05/15/2019
Yesterday was kinda a big deal and truly this is a comeback story!
9 years ago my parents and I along with many, many gracious friends established a scholarship in Jackson’s memory to be given to a student who had suffered the loss of a sibling. We wanted to give the scholarship for the first time in 2019 - the year Jackson would have graduated - right now. These past 9 years have allowed us to grow this scholarship into an endowment that will last for many years.
Yesterday, I went to Paris, Texas to meet the young man who was awarded the scholarship. Y’all, he is everything I ever hoped Jackson would be!
Honestly, I’ve been pretty bitter about this thing all year. I could not see the good in this. I could only see my very real pain. I didn’t want to give somebody else’s kid a scholarship. I wanted my kid! I wanted graduation, and prom, and senior pictures, and scholarships. And I struggled!

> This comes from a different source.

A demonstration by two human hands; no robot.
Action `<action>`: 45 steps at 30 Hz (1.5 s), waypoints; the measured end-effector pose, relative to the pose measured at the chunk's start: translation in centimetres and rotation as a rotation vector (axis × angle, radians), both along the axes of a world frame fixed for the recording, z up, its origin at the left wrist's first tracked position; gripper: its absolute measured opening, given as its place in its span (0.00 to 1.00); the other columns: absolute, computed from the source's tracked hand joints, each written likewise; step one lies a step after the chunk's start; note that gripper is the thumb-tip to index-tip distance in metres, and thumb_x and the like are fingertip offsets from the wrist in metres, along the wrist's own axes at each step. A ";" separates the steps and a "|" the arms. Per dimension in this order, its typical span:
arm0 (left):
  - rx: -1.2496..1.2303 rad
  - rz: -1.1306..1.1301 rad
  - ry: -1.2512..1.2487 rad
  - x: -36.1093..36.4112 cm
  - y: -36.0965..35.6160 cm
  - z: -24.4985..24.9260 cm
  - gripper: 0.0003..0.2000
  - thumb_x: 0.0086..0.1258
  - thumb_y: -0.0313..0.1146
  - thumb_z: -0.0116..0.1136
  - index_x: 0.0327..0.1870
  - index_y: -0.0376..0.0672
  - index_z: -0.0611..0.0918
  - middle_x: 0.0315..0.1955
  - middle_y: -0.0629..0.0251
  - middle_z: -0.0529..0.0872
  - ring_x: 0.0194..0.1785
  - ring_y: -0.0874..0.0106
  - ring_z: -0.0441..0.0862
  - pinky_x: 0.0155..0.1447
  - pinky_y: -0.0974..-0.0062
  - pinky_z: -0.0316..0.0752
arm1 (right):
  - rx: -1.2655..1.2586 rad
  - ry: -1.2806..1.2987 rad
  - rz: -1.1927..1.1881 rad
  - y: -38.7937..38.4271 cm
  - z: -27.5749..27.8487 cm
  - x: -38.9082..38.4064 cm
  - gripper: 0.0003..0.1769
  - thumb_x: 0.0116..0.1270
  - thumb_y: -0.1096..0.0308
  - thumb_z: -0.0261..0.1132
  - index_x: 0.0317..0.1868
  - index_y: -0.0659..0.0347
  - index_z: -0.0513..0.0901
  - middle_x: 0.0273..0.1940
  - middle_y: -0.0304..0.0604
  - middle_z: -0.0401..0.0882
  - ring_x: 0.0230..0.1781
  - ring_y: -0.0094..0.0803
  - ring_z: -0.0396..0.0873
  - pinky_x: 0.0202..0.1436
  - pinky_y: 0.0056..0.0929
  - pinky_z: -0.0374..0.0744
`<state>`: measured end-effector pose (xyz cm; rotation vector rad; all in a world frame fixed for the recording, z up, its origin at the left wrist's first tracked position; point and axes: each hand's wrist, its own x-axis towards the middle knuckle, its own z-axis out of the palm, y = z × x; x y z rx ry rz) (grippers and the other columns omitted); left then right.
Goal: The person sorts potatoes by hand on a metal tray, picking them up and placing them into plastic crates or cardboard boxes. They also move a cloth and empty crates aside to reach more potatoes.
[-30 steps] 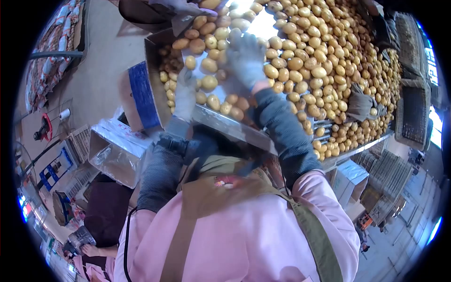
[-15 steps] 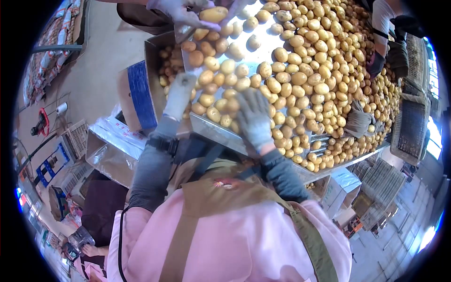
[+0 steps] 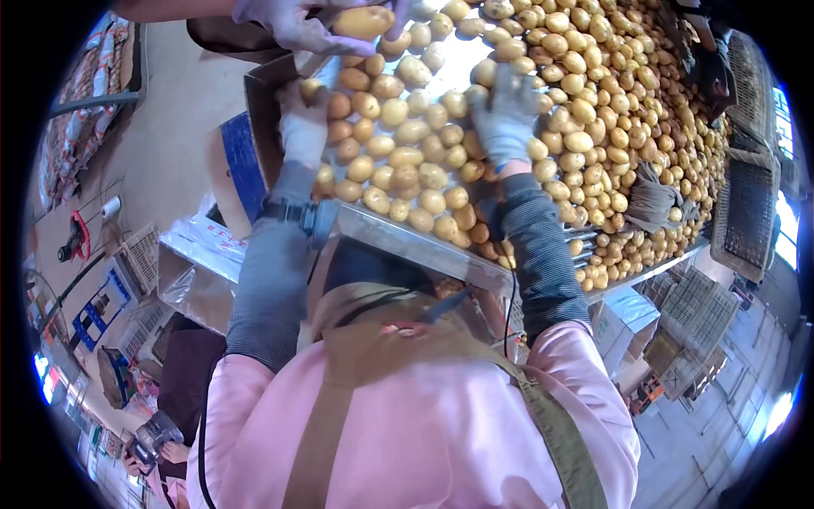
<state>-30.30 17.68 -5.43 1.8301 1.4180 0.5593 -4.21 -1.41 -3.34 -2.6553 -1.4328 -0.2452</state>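
Note:
Many yellow-brown potatoes (image 3: 407, 157) lie spread over a metal sorting table (image 3: 424, 246). My left hand (image 3: 303, 123), in a pale glove, is at the table's left edge, its fingers wrapped round a potato (image 3: 311, 89). Gloved too, my right hand (image 3: 506, 114) rests among the potatoes near the bright bare patch, fingers spread and pointing away from me. Potatoes touch it on both sides. Beyond my left hand, a co-worker's purple-gloved hand (image 3: 297, 24) holds a long potato (image 3: 363, 22).
An open cardboard box (image 3: 264, 85) stands at the table's left end. A grey cloth (image 3: 651, 202) lies on the potatoes at the right. Another person's arm (image 3: 708, 51) reaches in at upper right. Black crates (image 3: 744, 212) stand beyond the right end.
My left hand has moved up and left. My right hand has moved up and right across the potatoes. More potatoes now lie in the near left part of the table.

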 end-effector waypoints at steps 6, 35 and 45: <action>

Comparison is the absolute thief of joy!
Many of you have been on the journey with me for a long time, and know the total sum of tremendous grief. It is raw. It took a lot of years and work to find peace, deliverance from guilt, and joy.
But let me tell you what! Last night, I met Kellen and his family, and I absolutely felt God’s hand in every bit of it. I felt so proud and so strong. I knew Jackson was shining his light on us. It was an incredible night.
And although the scholarship was named after and memorializes Jackson, it honors Meredith. My word, how strong is she? I am in awe of the grace she has and the sheer willpower to overcome such grief and loss.
I’m sharing pictures of Kellen. He is remarkable!
Never underestimate the power of love. It is amazing. Faith (and God knows mine was mustard seed little at times) will sustain you in your darkest hours and sometimes make you feel like all those tears were with it!